Work instructions – Beginning at the line that contains "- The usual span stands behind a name", return every remaining line of the data below exactly; return nothing before it.
-- Dataset excerpt follows --
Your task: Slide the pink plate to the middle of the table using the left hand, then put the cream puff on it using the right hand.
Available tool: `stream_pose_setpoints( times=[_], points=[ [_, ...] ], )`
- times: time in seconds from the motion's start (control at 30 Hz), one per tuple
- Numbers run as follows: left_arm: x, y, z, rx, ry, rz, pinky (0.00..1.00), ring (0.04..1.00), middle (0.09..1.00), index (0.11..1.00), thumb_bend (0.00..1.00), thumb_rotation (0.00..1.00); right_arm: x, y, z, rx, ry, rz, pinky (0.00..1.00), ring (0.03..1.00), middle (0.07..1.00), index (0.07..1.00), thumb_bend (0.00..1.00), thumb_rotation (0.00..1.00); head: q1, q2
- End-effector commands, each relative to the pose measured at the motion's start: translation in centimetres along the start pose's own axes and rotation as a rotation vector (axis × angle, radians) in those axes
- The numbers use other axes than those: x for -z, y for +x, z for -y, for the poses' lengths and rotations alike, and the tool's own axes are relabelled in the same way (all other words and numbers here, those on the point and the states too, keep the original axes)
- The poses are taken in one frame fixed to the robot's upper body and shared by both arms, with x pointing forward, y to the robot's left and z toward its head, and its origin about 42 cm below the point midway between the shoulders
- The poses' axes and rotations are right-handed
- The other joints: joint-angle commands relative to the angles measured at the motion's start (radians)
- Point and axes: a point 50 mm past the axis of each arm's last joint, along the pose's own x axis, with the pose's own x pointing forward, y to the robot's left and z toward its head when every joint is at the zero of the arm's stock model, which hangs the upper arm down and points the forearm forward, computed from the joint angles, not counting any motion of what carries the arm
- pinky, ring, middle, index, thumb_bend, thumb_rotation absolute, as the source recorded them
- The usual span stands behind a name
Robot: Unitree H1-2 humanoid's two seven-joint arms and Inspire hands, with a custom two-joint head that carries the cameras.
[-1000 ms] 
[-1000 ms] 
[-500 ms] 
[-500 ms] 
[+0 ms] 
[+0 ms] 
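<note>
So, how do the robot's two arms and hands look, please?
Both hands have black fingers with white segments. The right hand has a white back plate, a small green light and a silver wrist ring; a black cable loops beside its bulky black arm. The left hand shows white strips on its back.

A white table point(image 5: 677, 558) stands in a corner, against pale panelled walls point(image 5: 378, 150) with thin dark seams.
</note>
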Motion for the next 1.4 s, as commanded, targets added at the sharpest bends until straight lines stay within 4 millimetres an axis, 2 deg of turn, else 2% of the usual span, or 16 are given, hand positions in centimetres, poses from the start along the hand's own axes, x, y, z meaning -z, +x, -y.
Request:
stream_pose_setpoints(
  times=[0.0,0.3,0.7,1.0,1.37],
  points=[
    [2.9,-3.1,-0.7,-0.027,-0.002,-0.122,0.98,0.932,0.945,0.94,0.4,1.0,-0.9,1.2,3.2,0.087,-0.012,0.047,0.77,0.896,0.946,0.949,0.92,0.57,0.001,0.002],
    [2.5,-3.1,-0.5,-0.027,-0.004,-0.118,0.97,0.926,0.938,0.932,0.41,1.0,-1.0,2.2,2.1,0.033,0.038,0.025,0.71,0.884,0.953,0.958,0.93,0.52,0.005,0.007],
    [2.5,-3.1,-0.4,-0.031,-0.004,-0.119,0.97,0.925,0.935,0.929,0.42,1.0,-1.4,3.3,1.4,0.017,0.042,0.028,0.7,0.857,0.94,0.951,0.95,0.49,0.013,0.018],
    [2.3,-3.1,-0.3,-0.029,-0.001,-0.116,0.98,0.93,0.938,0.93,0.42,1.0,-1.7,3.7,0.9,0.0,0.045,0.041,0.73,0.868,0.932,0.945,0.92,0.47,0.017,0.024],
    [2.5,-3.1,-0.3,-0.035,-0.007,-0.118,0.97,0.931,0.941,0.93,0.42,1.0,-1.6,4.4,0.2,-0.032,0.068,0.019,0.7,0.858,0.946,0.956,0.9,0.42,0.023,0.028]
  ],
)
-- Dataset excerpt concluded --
Exercise result –
- The usual span stands behind a name
Robot: Unitree H1-2 humanoid's two seven-joint arms and Inspire hands, with a custom two-joint head that carries the cameras.
[-1000 ms] 
[-1000 ms] 
[-500 ms] 
[-500 ms] 
[+0 ms] 
[+0 ms] 
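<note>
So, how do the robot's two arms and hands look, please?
Both hands have black fingers with white segments. The right hand has a white back plate, a small green light and a silver wrist ring; a black cable loops beside its bulky black arm. The left hand shows white strips on its back.

A white table point(image 5: 677, 558) stands in a corner, against pale panelled walls point(image 5: 378, 150) with thin dark seams.
</note>
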Motion for the next 1.4 s, as commanded, targets added at the sharpest bends until straight lines stay within 4 millimetres an axis, 2 deg of turn, else 2% of the usual span, or 16 are given, hand positions in centimetres, poses from the start along the hand's own axes, x, y, z meaning -z, +x, -y.
Request:
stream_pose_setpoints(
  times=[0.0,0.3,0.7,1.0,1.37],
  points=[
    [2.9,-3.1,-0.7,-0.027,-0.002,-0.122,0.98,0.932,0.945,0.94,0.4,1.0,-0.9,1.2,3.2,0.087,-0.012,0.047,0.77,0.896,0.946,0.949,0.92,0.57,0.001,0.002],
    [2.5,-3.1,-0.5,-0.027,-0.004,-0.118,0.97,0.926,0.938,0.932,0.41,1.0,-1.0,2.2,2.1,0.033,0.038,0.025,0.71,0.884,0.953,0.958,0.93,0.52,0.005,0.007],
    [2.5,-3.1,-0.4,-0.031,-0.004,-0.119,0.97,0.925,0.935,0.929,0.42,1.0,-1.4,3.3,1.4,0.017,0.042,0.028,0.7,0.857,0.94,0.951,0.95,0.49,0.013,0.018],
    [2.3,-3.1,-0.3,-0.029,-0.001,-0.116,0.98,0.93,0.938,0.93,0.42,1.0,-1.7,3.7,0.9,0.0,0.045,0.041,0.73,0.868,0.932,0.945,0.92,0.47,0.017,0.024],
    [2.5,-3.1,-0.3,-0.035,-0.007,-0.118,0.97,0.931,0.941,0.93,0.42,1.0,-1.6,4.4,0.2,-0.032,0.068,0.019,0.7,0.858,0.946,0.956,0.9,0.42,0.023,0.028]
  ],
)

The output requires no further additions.